Because no baby should have to grow up without knowing her mother

Cross-posted on BlogHer

While wondering today how I would segue into writing about model Christy Turlington and former Spice Girl Geri Halliwell’s recent campaign for maternal health, I unexpectedly came across a blog post about that very subject that stopped me in my tracks and left me in tears. The post was on Single Mom Seeking by guest blogger Matt Logelin who lost his wife and mother of their child just hours after she gave birth. It’s called Forevers.

Matt’s wife Liz died of a pulmonary embolism before she even had the chance to hold her daughter Madeline. She was on her way to see her baby girl after spending 24 hours in bed following her c-section when she said she felt “light-headed” and passed out. The doctors and nurses were unable to revive her.

Although I’d never met any of them, I started crying for Liz, her husband Matt and their now 4-month-old daughter, as memories of my own daughter’s birth came flooding back. I had lost a fair amount of blood after Ava was born, and after holding her for a minute or so, I too uttered those words, “I feel light-headed.” My husband Jody took Ava and the nurses immediately sprang into action and reclined my bed as far back as it would go, putting my feet in the air.
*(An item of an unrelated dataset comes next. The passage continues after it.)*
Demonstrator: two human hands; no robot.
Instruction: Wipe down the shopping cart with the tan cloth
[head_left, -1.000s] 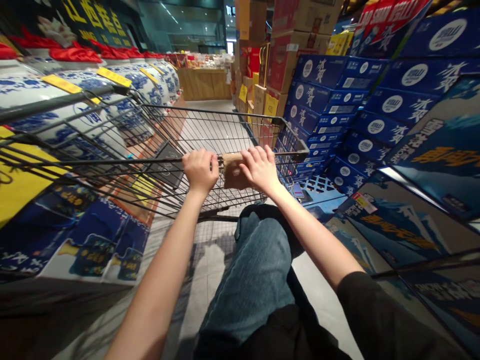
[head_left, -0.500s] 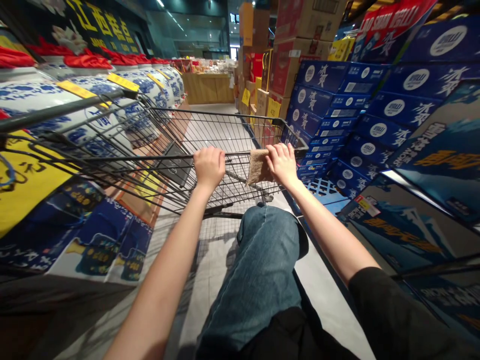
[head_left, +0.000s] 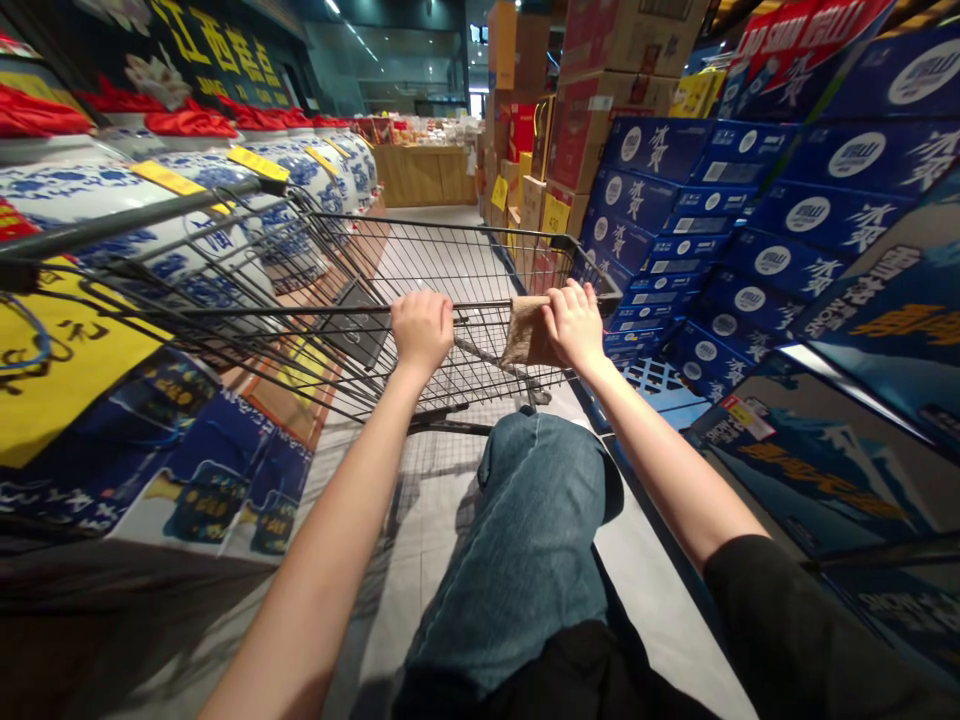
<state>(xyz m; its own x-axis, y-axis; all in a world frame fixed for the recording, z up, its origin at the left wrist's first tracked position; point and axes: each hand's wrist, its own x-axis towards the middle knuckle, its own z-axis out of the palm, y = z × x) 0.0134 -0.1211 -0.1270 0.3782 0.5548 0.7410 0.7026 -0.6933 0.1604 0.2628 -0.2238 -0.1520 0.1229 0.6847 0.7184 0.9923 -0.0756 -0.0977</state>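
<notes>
My left hand (head_left: 422, 332) is closed over the black handle bar (head_left: 480, 307) of a shopping cart (head_left: 150, 213), its fingers curled down out of sight. To the right, a small brown rough-textured cloth (head_left: 529, 335) hangs on the same bar. My right hand (head_left: 576, 327) grips the bar at the cloth's right end, with part of the cloth under the fingers. The cart's wire basket stretches ahead and to the left, and floor shows through its mesh. Below the bar, a knee in blue jeans (head_left: 547, 500) is in view.
Big blue-and-white porcelain jars (head_left: 202, 235) with red covers line the left, above blue gift boxes (head_left: 202, 490). Blue beer cartons (head_left: 660, 190) are stacked on the right, partly on a blue pallet (head_left: 660, 385). A tiled aisle (head_left: 442, 215) leads to a wooden counter (head_left: 424, 175).
The surroundings have shifted slightly rightward in view. My right hand and the cloth sit a little further right, and the cloth hangs somewhat differently. Both hands keep their hold.
</notes>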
I remember feeling very strange and scared as Jody and my sister coo’d over my new baby girl, and I didn’t know what was going on with me. But ultimately I was OK. I am OK. I am alive.

I was so moved by Liz’s story that I shared it with my husband this evening. We talked about how sad it is and upon overhearing that part, Ava (4 years old) asked what was so sad. I’m generally all in favor of honesty with my children and considered for a second telling her the truth, but quickly decided against it. She’s not old enough to bear that kind of weight – that sometimes (actually much more often than should be the case) babies lose their mommies.

No baby should have to grow up without having ever known her mother. No partner should have to bury their loved one during what should be one of the happiest times in their lives. Which is why the work of mothers Christy Turlington and Geri Halliwell is so important. When we hear a statistic like “a woman dies every minute of complications from childbirth,” it might sound shocking, but ultimately it is hard to wrap our heads around. Unless we personally know someone who has died from giving birth, we assume it’s happening to women elsewhere, in other countries, across the world. And while that is more often the case than not, stories like Liz’s show that it’s happening here in North America as well and help put a face and a name with a statistic, making it a little more real.

According to ParentDish and EcoRazzi, Christy Turlington and Geri Halliwell are campaigning for maternal health and attempting to get the U.S. government to provide more resources to women around the world during childbirth. Christy, who is the mother of two with actor Ed Burns, says “I’m really involved in maternal health. I’ve been working in Washington to help raise awareness. I’m a mum, so maternal health is very important to me.” She is also an ambassador for CARE – a humanitarian organization fighting global poverty – and adds, “I’ve had safe deliveries for both my children because I have had access to skilled medical care. Yet for too many women in the developing world, pregnancy and childbirth is a serious life-and-death issue.”

Both Christy and Geri also campaigned earlier this year for legislation to help fistula survivors. Obstetric fistula is a devastating injury of childbirth in which the baby usually dies and the mother is left with a hole either between the woman’s vagina and bladder or vagina and rectum (or both), resulting in the leaking of urine, feces or both.